Two lines below mark the span: the one containing "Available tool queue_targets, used" and the one containing "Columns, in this". Set down both, plus every line between, exactly as they stand, and nothing else.

DATA SUPPLIED:
----
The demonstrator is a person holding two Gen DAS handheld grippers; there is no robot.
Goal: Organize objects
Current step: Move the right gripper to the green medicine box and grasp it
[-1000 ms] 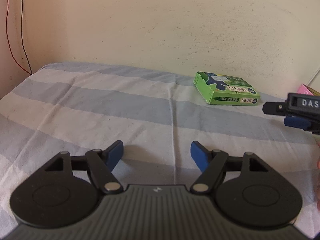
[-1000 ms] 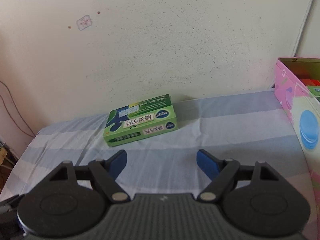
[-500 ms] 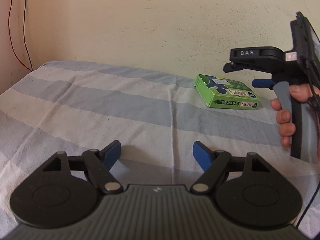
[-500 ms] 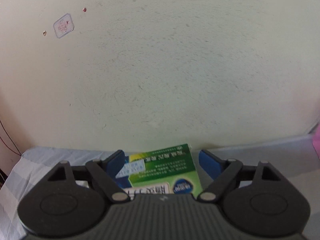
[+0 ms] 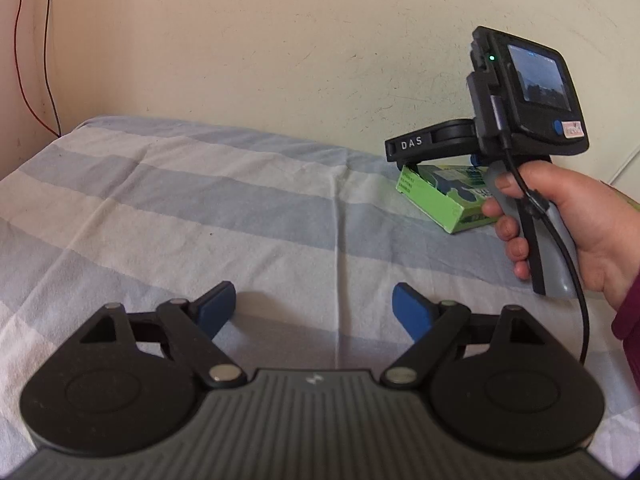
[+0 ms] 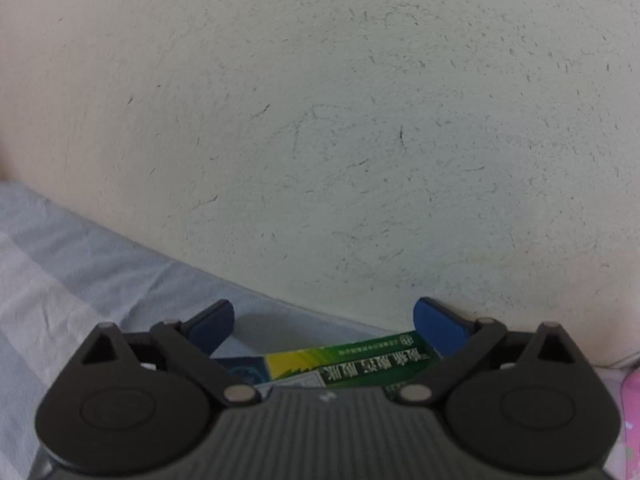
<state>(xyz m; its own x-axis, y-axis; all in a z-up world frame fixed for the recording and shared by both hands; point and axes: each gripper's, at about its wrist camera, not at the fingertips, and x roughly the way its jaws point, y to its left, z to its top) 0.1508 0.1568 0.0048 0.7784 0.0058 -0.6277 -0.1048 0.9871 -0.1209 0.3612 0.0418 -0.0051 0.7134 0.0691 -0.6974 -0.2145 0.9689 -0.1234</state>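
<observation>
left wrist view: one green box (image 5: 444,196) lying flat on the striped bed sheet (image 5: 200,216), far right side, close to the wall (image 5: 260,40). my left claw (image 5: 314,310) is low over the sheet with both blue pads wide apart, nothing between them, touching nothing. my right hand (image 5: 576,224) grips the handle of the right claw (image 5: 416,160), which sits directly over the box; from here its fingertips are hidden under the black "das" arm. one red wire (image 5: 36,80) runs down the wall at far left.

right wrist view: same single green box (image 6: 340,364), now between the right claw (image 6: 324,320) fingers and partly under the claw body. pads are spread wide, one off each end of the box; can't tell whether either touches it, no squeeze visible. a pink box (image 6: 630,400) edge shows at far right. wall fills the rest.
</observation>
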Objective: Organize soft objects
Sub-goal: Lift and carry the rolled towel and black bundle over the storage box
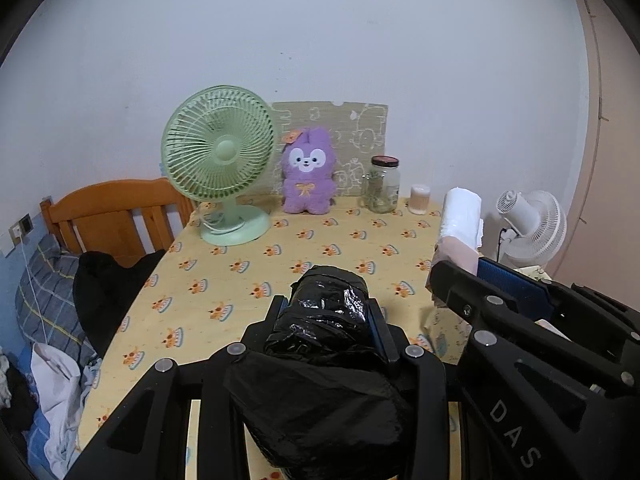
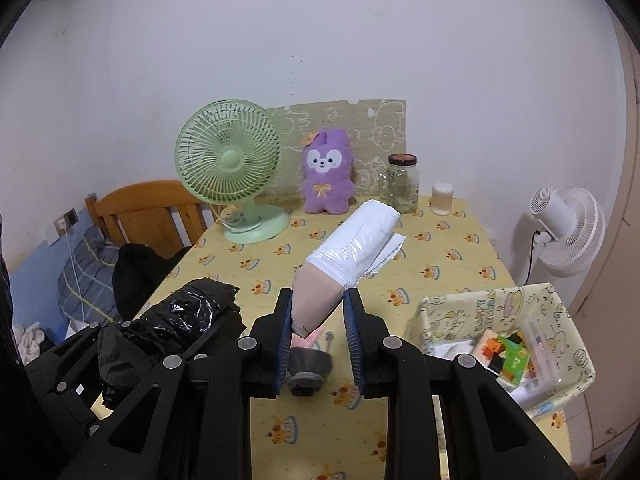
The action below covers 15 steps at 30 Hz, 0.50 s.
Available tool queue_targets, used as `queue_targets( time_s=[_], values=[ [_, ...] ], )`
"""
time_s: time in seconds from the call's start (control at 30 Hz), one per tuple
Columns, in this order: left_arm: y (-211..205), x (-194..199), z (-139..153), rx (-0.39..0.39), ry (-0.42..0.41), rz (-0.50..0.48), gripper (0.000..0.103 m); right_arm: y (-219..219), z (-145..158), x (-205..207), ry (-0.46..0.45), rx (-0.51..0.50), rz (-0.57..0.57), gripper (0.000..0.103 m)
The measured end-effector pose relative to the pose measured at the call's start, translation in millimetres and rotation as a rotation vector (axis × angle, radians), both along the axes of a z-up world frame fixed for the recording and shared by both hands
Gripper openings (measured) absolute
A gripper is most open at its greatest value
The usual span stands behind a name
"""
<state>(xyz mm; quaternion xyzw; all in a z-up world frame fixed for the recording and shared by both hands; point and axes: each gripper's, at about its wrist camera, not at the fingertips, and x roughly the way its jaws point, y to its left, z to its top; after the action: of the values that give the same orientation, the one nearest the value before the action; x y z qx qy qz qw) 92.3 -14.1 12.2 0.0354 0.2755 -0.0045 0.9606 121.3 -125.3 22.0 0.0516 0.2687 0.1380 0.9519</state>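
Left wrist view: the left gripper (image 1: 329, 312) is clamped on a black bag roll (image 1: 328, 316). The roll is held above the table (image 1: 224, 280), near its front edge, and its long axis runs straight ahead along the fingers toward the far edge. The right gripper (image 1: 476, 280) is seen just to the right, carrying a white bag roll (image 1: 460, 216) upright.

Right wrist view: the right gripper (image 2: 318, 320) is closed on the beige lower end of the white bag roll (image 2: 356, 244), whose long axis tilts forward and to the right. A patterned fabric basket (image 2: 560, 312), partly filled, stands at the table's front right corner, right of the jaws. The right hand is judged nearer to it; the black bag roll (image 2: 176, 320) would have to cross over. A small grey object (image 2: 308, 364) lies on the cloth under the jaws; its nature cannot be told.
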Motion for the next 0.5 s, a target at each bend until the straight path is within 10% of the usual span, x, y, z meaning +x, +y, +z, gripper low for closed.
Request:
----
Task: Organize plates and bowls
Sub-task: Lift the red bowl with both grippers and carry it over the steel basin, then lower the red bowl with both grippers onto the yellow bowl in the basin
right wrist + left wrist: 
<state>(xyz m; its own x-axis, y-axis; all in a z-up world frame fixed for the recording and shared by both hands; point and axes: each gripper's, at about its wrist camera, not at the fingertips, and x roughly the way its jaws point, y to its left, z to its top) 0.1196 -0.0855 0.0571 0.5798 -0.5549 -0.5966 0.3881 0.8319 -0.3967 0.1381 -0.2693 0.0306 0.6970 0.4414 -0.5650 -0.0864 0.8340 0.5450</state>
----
THE ANSWER:
Available tool queue_targets, used as `queue_targets( time_s=[_], values=[ [_, ...] ], )`
"""
time_s: time in seconds from the call's start (control at 30 Hz), one per tuple
Columns, in this order: left_arm: y (-211..205), x (-194..199), z (-139..153), rx (-0.39..0.39), ry (-0.42..0.41), rz (-0.50..0.48), gripper (0.000..0.103 m); right_arm: y (-219..219), z (-145..158), x (-205..207), ry (-0.46..0.45), rx (-0.51..0.50), rz (-0.57..0.57), gripper (0.000..0.103 m)

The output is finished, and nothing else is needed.